The entries below should be copied exactly and completely.

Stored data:
----
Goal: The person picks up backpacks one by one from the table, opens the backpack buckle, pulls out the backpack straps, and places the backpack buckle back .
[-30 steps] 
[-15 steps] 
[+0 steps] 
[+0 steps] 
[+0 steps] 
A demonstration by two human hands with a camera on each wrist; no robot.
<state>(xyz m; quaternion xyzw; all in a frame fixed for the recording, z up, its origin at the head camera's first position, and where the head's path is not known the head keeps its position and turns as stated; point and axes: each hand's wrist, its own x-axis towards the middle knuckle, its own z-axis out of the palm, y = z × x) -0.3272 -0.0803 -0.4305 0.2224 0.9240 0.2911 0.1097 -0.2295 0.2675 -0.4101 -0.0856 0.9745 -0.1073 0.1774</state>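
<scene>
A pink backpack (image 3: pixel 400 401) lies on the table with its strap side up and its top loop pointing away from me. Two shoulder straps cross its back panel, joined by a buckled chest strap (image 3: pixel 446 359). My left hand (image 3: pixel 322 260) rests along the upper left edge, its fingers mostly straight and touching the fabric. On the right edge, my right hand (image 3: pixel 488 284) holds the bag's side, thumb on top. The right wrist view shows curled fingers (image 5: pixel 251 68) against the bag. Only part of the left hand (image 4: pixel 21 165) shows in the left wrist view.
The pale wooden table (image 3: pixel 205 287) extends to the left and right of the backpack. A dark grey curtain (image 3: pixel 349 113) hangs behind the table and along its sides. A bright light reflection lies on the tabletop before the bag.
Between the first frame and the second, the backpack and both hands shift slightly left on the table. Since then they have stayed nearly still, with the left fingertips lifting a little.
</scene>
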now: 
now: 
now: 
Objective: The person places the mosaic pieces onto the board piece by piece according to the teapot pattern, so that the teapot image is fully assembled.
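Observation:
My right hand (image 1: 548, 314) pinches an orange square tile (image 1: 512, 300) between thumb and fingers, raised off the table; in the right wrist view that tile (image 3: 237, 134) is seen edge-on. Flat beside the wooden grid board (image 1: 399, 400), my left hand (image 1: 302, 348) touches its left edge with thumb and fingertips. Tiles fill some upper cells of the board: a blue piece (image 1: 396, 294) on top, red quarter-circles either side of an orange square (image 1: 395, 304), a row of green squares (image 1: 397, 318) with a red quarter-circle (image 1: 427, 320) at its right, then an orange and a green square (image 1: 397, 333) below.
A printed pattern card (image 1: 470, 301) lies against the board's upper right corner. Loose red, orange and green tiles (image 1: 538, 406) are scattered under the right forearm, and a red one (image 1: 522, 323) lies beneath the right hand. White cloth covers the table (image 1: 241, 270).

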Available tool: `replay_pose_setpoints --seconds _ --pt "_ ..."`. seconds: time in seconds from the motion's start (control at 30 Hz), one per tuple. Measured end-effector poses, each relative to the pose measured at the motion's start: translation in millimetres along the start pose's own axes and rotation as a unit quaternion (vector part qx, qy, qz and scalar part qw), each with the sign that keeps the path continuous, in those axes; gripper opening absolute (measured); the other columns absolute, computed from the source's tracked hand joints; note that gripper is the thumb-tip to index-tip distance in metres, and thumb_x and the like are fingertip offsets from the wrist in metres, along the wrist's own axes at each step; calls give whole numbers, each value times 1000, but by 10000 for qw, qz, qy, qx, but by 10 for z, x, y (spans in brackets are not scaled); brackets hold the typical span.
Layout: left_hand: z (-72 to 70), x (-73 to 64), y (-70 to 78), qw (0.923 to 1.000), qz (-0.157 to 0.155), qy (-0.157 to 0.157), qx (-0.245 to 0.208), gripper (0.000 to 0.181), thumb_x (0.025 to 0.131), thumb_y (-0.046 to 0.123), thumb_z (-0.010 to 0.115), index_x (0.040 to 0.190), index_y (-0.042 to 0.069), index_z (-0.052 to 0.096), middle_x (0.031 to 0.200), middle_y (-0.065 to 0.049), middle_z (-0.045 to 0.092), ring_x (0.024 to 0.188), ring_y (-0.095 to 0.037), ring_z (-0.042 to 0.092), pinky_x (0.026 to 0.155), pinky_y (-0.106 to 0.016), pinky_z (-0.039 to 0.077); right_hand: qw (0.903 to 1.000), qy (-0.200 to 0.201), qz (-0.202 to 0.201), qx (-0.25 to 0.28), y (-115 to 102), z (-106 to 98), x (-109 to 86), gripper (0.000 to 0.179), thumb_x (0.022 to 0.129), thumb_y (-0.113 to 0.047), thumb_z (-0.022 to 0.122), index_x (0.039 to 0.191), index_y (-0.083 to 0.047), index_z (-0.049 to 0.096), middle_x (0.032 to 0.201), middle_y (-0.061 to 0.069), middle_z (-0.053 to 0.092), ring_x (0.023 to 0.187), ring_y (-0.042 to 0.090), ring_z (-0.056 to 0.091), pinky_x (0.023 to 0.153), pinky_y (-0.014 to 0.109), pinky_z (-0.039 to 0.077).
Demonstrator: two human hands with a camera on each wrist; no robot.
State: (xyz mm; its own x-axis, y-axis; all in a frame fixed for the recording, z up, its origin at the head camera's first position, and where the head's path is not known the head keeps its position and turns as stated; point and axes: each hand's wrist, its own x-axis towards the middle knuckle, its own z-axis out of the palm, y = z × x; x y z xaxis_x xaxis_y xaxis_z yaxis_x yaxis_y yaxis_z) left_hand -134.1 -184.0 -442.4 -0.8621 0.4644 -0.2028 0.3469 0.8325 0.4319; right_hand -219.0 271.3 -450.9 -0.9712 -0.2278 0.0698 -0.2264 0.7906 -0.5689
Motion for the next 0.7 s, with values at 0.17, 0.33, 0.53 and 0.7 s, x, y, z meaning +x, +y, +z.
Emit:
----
> _Answer box_:
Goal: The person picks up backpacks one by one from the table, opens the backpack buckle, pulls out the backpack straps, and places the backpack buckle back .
[-30 steps] 
[-15 steps] 
[+0 steps] 
[+0 steps] 
[+0 steps] 
A demonstration by two human hands with a camera on each wrist; no robot.
<state>(xyz m; quaternion xyzw; all in a frame fixed for the recording, z up, its origin at the head camera's first position, and where the head's path is not known the head keeps its position and turns as stated; point and axes: each hand's wrist, its own x-axis towards the middle knuckle, its own z-axis out of the palm, y = z × x) -0.3272 -0.0803 -0.4305 0.2224 0.9240 0.2911 0.1097 -0.2295 0.2675 -0.4101 -0.0856 0.9745 -0.1073 0.1774</state>
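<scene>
A pink backpack (image 3: pixel 400 401) lies on the table with its strap side up and its top loop pointing away from me. Two shoulder straps cross its back panel, joined by a buckled chest strap (image 3: pixel 446 359). My left hand (image 3: pixel 322 260) rests along the upper left edge, its fingers mostly straight and touching the fabric. On the right edge, my right hand (image 3: pixel 488 284) holds the bag's side, thumb on top. The right wrist view shows curled fingers (image 5: pixel 251 68) against the bag. Only part of the left hand (image 4: pixel 21 165) shows in the left wrist view.
The pale wooden table (image 3: pixel 205 287) extends to the left and right of the backpack. A dark grey curtain (image 3: pixel 349 113) hangs behind the table and along its sides. A bright light reflection lies on the tabletop before the bag.
Between the first frame and the second, the backpack and both hands shift slightly left on the table. Since then they have stayed nearly still, with the left fingertips lifting a little.
</scene>
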now: 
now: 
now: 
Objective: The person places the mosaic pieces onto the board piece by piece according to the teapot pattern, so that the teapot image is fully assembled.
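Observation:
My right hand (image 1: 548, 314) pinches an orange square tile (image 1: 512, 300) between thumb and fingers, raised off the table; in the right wrist view that tile (image 3: 237, 134) is seen edge-on. Flat beside the wooden grid board (image 1: 399, 400), my left hand (image 1: 302, 348) touches its left edge with thumb and fingertips. Tiles fill some upper cells of the board: a blue piece (image 1: 396, 294) on top, red quarter-circles either side of an orange square (image 1: 395, 304), a row of green squares (image 1: 397, 318) with a red quarter-circle (image 1: 427, 320) at its right, then an orange and a green square (image 1: 397, 333) below.
A printed pattern card (image 1: 470, 301) lies against the board's upper right corner. Loose red, orange and green tiles (image 1: 538, 406) are scattered under the right forearm, and a red one (image 1: 522, 323) lies beneath the right hand. White cloth covers the table (image 1: 241, 270).
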
Available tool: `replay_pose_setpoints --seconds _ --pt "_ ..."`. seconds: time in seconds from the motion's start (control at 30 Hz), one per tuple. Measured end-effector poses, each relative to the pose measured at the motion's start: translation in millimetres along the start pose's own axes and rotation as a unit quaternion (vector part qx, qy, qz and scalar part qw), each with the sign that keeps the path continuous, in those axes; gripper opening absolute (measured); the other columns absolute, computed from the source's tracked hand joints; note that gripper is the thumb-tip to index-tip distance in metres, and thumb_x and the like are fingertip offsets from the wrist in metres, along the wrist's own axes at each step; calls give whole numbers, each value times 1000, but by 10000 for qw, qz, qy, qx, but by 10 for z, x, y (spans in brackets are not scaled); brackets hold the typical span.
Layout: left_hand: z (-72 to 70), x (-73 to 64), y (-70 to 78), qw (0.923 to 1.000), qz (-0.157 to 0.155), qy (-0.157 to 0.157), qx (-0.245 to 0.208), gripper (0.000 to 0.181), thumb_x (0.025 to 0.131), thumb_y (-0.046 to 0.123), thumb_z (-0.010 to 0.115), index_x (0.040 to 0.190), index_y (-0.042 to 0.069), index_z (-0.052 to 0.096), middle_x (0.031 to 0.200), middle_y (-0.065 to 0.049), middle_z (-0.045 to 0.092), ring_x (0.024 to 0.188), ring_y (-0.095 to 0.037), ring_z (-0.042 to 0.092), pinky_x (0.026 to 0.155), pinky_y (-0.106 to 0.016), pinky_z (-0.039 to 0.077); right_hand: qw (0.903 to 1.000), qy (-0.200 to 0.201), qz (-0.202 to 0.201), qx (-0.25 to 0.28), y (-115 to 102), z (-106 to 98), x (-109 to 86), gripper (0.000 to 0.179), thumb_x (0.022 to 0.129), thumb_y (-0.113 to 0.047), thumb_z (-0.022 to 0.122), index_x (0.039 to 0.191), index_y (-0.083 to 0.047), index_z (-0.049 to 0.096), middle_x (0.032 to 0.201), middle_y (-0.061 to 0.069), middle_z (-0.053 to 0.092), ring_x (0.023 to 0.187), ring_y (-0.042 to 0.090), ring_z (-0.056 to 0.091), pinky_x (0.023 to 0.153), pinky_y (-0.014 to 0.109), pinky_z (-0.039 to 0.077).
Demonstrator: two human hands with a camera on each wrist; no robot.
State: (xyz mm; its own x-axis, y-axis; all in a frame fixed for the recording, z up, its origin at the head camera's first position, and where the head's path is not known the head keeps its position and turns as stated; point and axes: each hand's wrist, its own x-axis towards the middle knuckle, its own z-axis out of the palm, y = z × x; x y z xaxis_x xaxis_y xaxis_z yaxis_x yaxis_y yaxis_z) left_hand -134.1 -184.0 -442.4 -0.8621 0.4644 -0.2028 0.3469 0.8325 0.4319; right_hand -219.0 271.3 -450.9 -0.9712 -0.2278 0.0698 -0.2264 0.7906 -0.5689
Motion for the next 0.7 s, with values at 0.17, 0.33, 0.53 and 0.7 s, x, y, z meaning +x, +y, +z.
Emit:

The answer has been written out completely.